Coupling two such theatrical concertos as these, and ones that sport theme and variations in their finales, makes good sense. It also marks the first commercial recording in 16 years for the St Louis Symphony under David Robertson, then nearing the end of his 13-year stint as music director. Who better to accompany, then, than his wife, Orli Shaham playing on a New York Steinway.

Clearly there was perceptive microphone placements in Powell Hall, as the balances are finely judged, and things emerge naturally and not spotlit. In the Concerto in G the opening orchestral introduction is genially characterised and there is a chamber-like colloquium between soloist and wind principals. The violins sound divided too, and the consequent performance marries elegance, precision in voicings and secure ensemble. Similarly, there’s a touching intimacy in the slow movement and Shaham’s cadenza here has a quality of veiled melancholy. Cannily judged, the variations in the finale are both engaging and full of bubbling wit.

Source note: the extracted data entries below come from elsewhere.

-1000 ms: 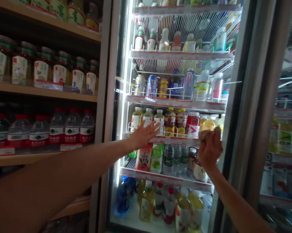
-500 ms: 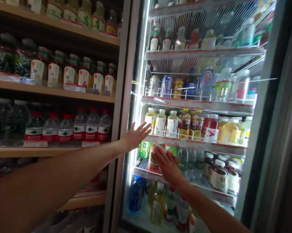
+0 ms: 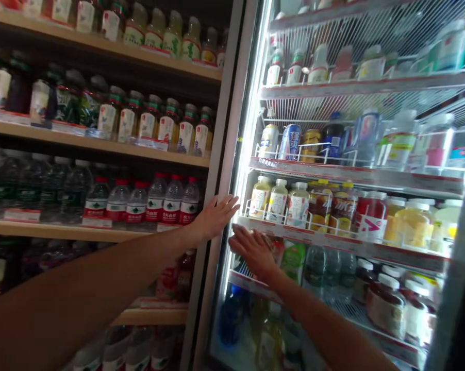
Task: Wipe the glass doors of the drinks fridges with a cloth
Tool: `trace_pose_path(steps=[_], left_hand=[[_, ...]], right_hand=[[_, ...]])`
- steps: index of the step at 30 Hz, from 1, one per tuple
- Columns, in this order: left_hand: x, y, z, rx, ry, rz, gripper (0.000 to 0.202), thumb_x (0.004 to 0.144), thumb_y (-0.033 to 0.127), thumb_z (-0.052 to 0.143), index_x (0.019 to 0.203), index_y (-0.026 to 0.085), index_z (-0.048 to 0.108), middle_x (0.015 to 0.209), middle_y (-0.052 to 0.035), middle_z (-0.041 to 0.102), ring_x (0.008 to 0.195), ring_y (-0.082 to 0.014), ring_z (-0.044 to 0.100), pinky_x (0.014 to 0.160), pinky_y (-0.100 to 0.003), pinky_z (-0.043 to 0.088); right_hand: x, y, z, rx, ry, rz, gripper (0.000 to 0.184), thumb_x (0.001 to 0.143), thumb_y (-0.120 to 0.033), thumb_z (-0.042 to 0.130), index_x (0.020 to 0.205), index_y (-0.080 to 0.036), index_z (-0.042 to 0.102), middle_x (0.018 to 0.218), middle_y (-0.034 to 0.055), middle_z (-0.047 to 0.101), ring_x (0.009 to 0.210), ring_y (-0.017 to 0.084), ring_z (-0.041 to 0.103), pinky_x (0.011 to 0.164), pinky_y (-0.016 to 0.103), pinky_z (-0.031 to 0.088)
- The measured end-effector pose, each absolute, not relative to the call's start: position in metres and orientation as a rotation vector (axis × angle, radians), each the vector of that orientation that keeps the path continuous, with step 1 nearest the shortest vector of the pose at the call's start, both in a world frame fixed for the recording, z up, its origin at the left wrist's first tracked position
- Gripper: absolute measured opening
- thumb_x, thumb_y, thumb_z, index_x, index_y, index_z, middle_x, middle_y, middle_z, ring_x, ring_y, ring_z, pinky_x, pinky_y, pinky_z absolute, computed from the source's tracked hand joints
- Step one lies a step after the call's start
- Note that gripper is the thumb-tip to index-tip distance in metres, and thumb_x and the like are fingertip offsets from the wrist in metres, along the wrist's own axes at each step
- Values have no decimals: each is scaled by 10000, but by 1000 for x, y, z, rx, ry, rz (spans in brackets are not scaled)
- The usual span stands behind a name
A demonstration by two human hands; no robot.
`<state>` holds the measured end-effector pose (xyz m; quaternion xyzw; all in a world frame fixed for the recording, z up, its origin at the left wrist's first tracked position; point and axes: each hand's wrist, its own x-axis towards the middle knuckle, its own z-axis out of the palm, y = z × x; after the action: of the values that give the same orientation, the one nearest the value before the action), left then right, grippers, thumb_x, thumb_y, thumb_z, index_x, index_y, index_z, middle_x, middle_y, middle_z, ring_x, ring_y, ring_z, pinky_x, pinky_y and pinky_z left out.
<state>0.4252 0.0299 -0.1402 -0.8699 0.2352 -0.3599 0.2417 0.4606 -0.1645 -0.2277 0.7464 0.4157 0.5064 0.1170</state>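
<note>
Left hand (image 3: 217, 216) — grip apart — reaches the cooler frame (image 3: 232, 118); right hand (image 3: 252, 251) lies just below, grip indeterminable.

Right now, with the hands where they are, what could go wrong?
1. The right hand is just below and beside the left hand, so a quick move might make them bump.
2. In view, the left hand overlaps the fridge frame; fingers could catch its edge.
3. The left forearm crosses the view near the red-capped bottles; a swing might knock one, though depth is hard to judge.
</note>
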Motion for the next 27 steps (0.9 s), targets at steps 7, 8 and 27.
trace_pose_path(steps=[7, 8, 27], left_hand=[[431, 43, -130, -2403, 642, -1062, 840, 692, 267, 722, 1400, 146, 288, 1501, -162, 216, 1391, -300, 170, 1098, -506, 220], [431, 43, -129, -2401, 647, -1064, 849, 687, 272, 727, 1401, 149, 286, 1502, -162, 212, 1392, -300, 166, 1101, -505, 211], [433, -46, -94, -2303, 821, -1188, 885, 745, 442, 667, 1432, 136, 200, 1521, -156, 115, 1406, -301, 81, 1107, -524, 156]], right_hand=[[466, -143, -246, 2188, 1241, 1493, 458, 857, -96, 410, 1297, -216, 457, 1434, 54, 382, 1361, 218, 262, 1082, 467, 251], [464, -146, -260, 2131, 1321, 1416, 447, 867, -126, 418, 1301, -228, 454, 1423, 38, 402, 1350, 198, 285, 1076, 433, 272], [426, -313, -186, 2020, 616, 1989, 417, 875, -173, 435, 1288, -213, 480, 1397, 78, 434, 1387, 202, 206, 1112, 458, 175]])
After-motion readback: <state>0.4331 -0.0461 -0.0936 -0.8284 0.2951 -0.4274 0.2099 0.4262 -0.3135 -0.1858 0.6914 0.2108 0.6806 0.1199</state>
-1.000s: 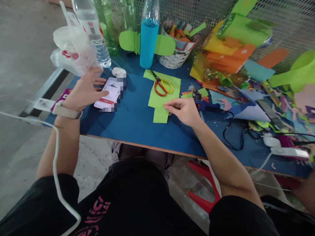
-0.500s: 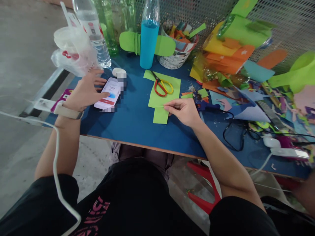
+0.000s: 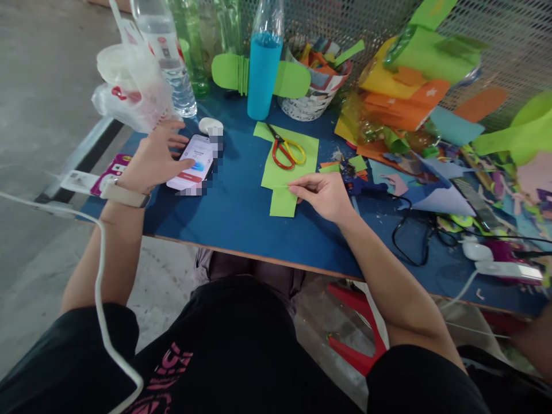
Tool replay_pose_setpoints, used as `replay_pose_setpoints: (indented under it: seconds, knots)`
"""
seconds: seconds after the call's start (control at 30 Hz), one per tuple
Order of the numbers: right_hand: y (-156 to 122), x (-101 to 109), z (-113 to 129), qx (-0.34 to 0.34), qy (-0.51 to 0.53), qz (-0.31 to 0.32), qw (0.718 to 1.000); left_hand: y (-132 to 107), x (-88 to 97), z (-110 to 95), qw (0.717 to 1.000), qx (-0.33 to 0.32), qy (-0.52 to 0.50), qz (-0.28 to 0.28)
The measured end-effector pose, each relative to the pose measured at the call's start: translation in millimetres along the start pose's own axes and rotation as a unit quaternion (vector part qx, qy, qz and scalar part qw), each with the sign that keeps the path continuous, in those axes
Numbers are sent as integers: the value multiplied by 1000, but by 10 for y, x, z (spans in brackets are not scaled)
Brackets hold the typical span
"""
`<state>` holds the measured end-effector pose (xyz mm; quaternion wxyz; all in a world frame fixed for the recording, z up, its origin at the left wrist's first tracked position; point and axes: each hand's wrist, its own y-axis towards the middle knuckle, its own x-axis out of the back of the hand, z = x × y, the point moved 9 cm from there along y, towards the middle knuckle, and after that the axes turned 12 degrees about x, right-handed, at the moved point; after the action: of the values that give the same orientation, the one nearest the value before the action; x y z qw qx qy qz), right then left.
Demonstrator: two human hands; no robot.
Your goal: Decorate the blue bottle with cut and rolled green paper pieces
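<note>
My left hand [image 3: 155, 158] lies spread over a white phone [image 3: 194, 163] on the blue table [image 3: 233, 213], its thumb touching the lit screen. My right hand [image 3: 321, 194] rests on the table with thumb and forefinger pinched on the edge of a green paper sheet [image 3: 287, 169]. A smaller green piece [image 3: 282, 202] lies under that sheet's near edge. Red and yellow scissors [image 3: 284, 150] lie on the green sheet, just beyond my right hand.
A blue bottle [image 3: 261, 69] with green paper wings, a water bottle [image 3: 170, 57], a plastic bag [image 3: 129, 86] and a basket of paper scraps [image 3: 317, 80] stand at the back. Coloured paper heaps [image 3: 405, 92] and black cables [image 3: 414, 230] cover the right side.
The phone screen changed to a blue button under my left thumb. Both hands stay almost where they were.
</note>
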<state>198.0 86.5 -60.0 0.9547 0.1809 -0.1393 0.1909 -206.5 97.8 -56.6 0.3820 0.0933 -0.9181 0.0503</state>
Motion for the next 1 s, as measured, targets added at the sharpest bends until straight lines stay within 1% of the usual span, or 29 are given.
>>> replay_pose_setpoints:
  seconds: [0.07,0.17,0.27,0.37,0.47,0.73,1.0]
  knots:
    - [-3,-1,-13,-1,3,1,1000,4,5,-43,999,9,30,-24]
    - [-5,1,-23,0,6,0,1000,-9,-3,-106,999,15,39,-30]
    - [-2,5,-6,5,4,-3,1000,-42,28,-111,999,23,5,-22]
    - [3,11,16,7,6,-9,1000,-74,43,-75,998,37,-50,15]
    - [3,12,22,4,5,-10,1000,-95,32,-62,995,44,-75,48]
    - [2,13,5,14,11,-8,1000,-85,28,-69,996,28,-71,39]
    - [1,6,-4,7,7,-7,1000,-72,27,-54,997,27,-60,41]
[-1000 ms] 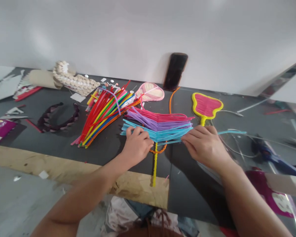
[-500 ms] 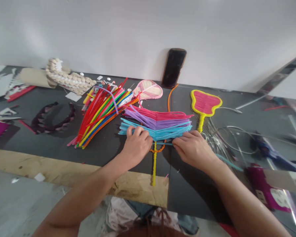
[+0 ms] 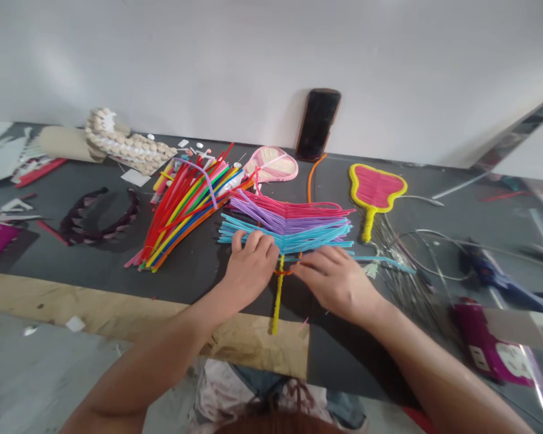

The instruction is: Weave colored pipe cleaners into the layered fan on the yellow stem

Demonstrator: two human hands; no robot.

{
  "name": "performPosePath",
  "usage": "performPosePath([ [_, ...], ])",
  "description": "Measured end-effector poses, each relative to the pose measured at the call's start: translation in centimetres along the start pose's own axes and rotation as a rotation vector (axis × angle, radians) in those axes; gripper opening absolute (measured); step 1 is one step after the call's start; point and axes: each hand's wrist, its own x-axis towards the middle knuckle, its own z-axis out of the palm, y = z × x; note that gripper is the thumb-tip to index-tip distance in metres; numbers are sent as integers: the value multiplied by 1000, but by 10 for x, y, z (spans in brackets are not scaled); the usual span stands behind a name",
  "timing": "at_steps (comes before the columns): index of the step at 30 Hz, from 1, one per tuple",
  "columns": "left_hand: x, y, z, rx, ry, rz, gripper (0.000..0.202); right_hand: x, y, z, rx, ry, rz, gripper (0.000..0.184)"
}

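Observation:
A fan-shaped piece of pipe cleaners lies in front of me, with rows in pink (image 3: 294, 207), purple (image 3: 294, 225) and light blue (image 3: 305, 240). A twisted yellow stem (image 3: 277, 304) runs down from its middle, and an orange pipe cleaner (image 3: 284, 272) curves across the stem. My left hand (image 3: 250, 265) is closed on the lower left of the blue rows by the stem; its fingertips are partly hidden. Right of the stem, my right hand (image 3: 341, 280) pinches a loose light blue pipe cleaner (image 3: 384, 260), whose long end trails out to the right.
Left of the piece lies a bundle of coloured pipe cleaners (image 3: 185, 211), with a dark headband (image 3: 99, 220) beyond. A phone (image 3: 319, 123) leans on the wall. A pink-and-yellow paddle shape (image 3: 377, 190), loose wires (image 3: 402, 271) and a glue gun (image 3: 498, 280) lie right.
My right hand has shifted a little left and down, closer to the stem. The loose blue pipe cleaner now shows behind that hand. The stem's lower end has swung slightly left.

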Motion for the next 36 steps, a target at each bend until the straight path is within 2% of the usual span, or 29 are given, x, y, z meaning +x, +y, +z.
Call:
performPosePath([
  [3, 1, -1, -1, -9, -21, 5, 14, 2, -14, 11, 83, -97, -127, 22],
  [6, 1, -4, -4, -33, -32, -4, 16, 3, -19, 21, 117, -130, -174, 19],
  [13, -2, -30, -15, -15, -40, -142, 19, 3, -14, 23, 165, -132, -201, 22],
  [19, -5, -58, -24, -52, -9, -342, 19, 3, -15, 22, 189, -135, -185, 22],
  [22, -3, -63, -28, -198, -7, -400, 17, 3, -15, 23, 198, -131, -179, 21],
  [27, 0, -58, -31, -689, -44, -537, 21, 1, -14, 25, 209, -109, -168, 20],
  [29, 0, -57, -31, -678, -4, -490, 21, 1, -14, 26, 217, -93, -162, 20],
  [32, -1, -57, -30, -514, 38, -231, 15, 0, -14, 27, 245, -54, -153, 22],
  [34, -1, -55, -29, -418, -46, -51, 10, 0, -12, 24, 266, -24, -147, 23],
  [36, -1, -52, -28, -317, -167, 50, 6, -1, -6, 18, 265, -10, -106, 23],
])
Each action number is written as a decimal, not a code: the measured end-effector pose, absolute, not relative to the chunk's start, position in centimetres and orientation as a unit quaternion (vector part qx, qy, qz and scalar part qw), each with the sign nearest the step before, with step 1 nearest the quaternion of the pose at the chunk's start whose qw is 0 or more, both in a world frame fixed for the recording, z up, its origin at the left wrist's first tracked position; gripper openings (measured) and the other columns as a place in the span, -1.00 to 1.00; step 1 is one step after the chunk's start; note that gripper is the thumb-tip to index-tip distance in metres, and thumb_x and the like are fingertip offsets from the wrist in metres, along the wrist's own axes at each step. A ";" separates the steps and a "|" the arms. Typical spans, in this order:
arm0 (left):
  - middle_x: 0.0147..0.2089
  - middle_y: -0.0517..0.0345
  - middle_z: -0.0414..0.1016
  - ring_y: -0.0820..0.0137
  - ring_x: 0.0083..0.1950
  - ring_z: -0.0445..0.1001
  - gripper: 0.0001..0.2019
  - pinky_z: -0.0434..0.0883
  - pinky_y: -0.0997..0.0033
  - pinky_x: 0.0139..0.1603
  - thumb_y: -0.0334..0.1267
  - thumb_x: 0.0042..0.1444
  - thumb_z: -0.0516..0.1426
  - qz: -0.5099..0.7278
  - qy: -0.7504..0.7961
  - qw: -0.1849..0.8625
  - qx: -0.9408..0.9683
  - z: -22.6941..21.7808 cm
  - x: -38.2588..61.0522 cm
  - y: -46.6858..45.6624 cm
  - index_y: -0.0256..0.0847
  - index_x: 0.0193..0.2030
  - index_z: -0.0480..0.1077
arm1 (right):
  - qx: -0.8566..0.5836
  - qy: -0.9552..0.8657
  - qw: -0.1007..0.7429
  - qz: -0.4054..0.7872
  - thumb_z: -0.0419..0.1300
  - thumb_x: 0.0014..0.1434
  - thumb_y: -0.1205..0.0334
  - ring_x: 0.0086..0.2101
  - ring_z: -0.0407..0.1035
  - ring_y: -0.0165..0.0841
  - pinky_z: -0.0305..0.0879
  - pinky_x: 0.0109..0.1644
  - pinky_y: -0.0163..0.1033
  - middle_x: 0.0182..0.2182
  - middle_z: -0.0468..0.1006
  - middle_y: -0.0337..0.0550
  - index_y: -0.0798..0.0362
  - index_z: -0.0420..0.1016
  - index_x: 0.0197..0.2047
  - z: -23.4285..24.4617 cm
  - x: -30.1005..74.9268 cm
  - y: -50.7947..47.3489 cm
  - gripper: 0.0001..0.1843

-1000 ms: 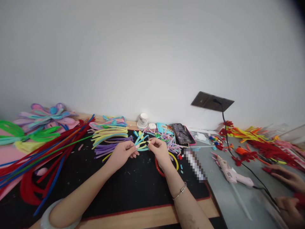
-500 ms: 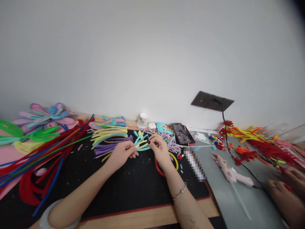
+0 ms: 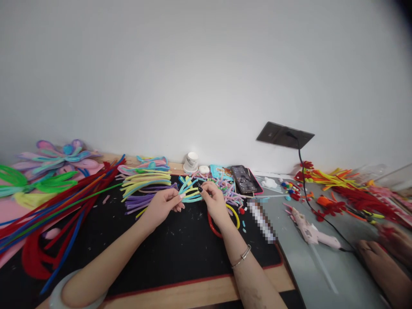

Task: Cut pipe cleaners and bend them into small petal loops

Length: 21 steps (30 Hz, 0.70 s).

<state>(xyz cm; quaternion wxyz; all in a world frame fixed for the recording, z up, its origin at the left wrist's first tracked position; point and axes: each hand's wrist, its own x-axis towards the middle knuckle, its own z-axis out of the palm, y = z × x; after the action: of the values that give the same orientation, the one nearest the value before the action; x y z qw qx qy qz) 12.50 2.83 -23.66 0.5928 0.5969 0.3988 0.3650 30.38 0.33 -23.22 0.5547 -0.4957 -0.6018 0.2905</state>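
The left hand is pinching a pale yellow pipe cleaner between thumb and fingers, and the right hand is gripping it from three o'clock, so both grips are closing on it above the black mat. Light blue pipe cleaners are showing just beyond it; how many of them the fingers are holding, I cannot tell. Taking the yellow piece as the centre of the clock, a purple bundle is lying at nine, a white cup is standing at twelve, and a phone is resting at two. A red and yellow ring is lying at four, partly behind the right hand. Farther out, between three and four, a glue gun is lying on the grey tabletop, near another person's hands.
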 end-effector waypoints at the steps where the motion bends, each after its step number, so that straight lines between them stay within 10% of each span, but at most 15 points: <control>1: -0.57 0.20 0.44 0.49 -0.54 0.36 -0.71 0.30 0.49 -0.46 -0.07 -0.03 0.14 0.366 0.400 0.596 0.593 -23.7 12.5 2.8 -0.25 -0.56 0.28 | -0.494 -0.606 0.555 0.285 0.11 0.06 0.34 -0.25 0.24 -0.33 0.12 -0.12 -0.23 -0.34 0.34 -0.18 0.06 0.31 -0.53 -23.2 30.3 0.3 -0.85; 21: -0.55 0.17 0.46 0.45 -0.52 0.40 -0.71 0.33 0.46 -0.43 -0.06 0.01 0.11 0.343 0.378 0.571 0.644 -24.0 12.5 2.7 -0.25 -0.54 0.31 | -0.482 -0.456 0.562 0.494 0.26 -0.05 0.13 -0.58 0.17 -0.48 0.16 -0.52 -0.37 -0.59 0.30 -0.31 0.06 0.38 -0.45 -24.0 29.7 0.4 -0.80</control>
<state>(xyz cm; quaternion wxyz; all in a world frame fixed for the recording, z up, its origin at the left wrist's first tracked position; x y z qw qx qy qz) 12.55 2.67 -24.01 0.5706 0.6436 0.3778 0.3426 29.65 0.37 -24.03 0.5618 -0.4823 -0.4560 0.4937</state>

The companion concerto in C minor is the moodier and more introspective work but it too receives a buoyant and winning reading. The horns make their presence felt and the St Louis strings sound lithe but full toned and mercifully free of period desiccation. To enliven the first movement Shaham plays the Saint-SaŽns cadenza with fiery intensity and commanding bravura – Robert Casadesus did the same in his old recording with Szell. The slow movement is fluency itself, in a clarity-conscious landscape, and the finale reprises the virtues, of line, definition and characterisation, that imbued the G major work.

Working hand in glove ensures a particularly simpatico reading of this brace of concertos. The booklet is a symposium between Shaham, Robertson and writer and academic Elaine Sisman that goes into some interesting musical detail about the works and is well worth reading. And as for this disc – it’s well worth hearing.